Mid-size van with plenty of ability
LDV’S MID-SIZED G10 IS THE SECOND VAN FROM CHINESE automotive giant, SAIC, to enter the New Zealand market.
Unlike the bigger V80, the G10 drives the rear wheels rather than the front, and has a cargo capacity of just over five cubic metres. That’s a similar size to the old short-wheelbase Mitsubishi L300 which used to be NZ’S second best-selling van.
LDV’S New Zealand agent, Great Lake Motor Distributors, launched the G10 at the 2015 National Fieldays.
The G10 was developed originally as a minibus and LDV modified it to be a cargo van. The minibus/mpv heritage shows in the driving position which is lower than most vans’ but still provides a commanding view.
The first G10s sold here had a 2.0-litre turbocharged petrol engine mated to a smooth-shifting six-speed automatic gearbox.
The four-cylinder turbomotor is a potent unit, developing a stonking 165kw of maximum power and a more than useful 330Nm of peak torque.
That equates to seriously good performance, but a heavy-footed driver could take fuel consumption well beyond LDV’S quoted 11.7 litres/100km on the combined cycle.
There’s a second petrol-powered G10, a five-speed manual with a larger, naturally-aspirated, 2.4-litre four-cylinder motor.
It’s understood both engines are similar in design to Mitsubishi units of the same cubic capacity and layout.
The 2.4 develops 105kw and an adequate 200Nm of peak torque; LDV quotes fuel use of 11.5 litres/100km on the combined cycle.

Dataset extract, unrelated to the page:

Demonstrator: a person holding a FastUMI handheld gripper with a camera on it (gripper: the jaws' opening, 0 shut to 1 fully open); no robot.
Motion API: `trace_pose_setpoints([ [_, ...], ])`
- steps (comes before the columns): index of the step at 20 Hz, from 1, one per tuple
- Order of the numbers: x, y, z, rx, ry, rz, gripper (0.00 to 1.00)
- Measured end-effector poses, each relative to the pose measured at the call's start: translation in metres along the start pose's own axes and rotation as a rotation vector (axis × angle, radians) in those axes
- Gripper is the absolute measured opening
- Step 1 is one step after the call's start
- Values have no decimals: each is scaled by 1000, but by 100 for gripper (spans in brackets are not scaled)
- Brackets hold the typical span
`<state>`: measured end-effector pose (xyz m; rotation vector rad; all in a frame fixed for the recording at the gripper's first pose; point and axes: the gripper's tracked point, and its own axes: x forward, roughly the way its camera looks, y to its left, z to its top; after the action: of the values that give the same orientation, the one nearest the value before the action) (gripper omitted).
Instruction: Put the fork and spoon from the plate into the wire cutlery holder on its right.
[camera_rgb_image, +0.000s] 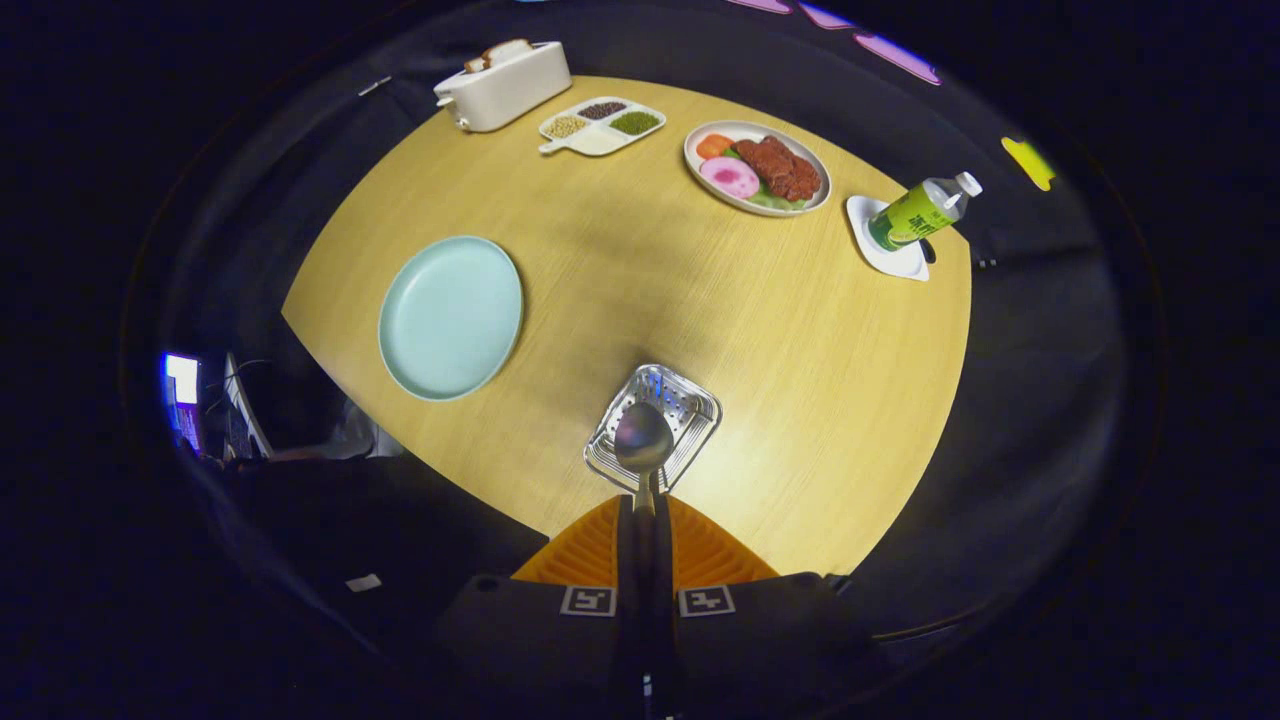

But the star in the line-up is the 1.9-litre turbodiesel which debuted as a manual late in 2016 and was joined by an automatic in April this year.
Both gearboxes are six-speeders, and the engine develops 106.5kw of maximum power and a very healthy 350Nm of peak torque.
Those figures are better than the same brand’s V80’s, and the G10 has the makings to be a very good cargo hauler.
Like the short-wheelbase L300, the G10 bridges the gap between the car-based city vans like the Volkswagen Caddy and Caddy Maxi and the six cubic metre capacity vans like the LDV V80 and Toyota Hiace ZL.
Aside from their engine/gearbox package, the petrol and diesel G10s are identical with the same carrying capacity, layout and Features.
The G10 can carry 5.2 cubic metres of cargo, has a one-tonne payload, dual sliding side doors and a top-hinged tailgate.
The tailgate opening is 1382mm wide and 1179mm high; the side door openings are 835mm wide and 1414mm high.
The safety package is comprehensive and includes ESC stability control, ABS anti-lock brakes, electronic brake-force distribution, emergency brake assist, driver and passenger front airbags, and roll movement intervention and tyre pressure-monitoring systems.
A reversing camera with park assist is standard, along with parking sensors and audible warning; rear foglights are standard.
There’s a good level equipment, including electrically-adjustable, exterior mirrors, central door-locking with keyless entry, air-conditioning, cruise-control, electrically-wound door windows, two-speaker sound system with MP3 and DVD, Bluetooth phone and music capability, and a seven-inch, in-dash LED screen.
We’ve driven the turbocharged petrol and diesel automatic G10s, and both are easy to handle, with vice-free manners and a generally car-like feel.
Usefully, and unlike LDV’S bigger V80, the G10 has steps on the sides of the loadspace like those on Toyota Hiaces. It’s almost certainly a feature that carries over from the people mover variant, and it’s welcome, making the loadspace easier to get into and out of.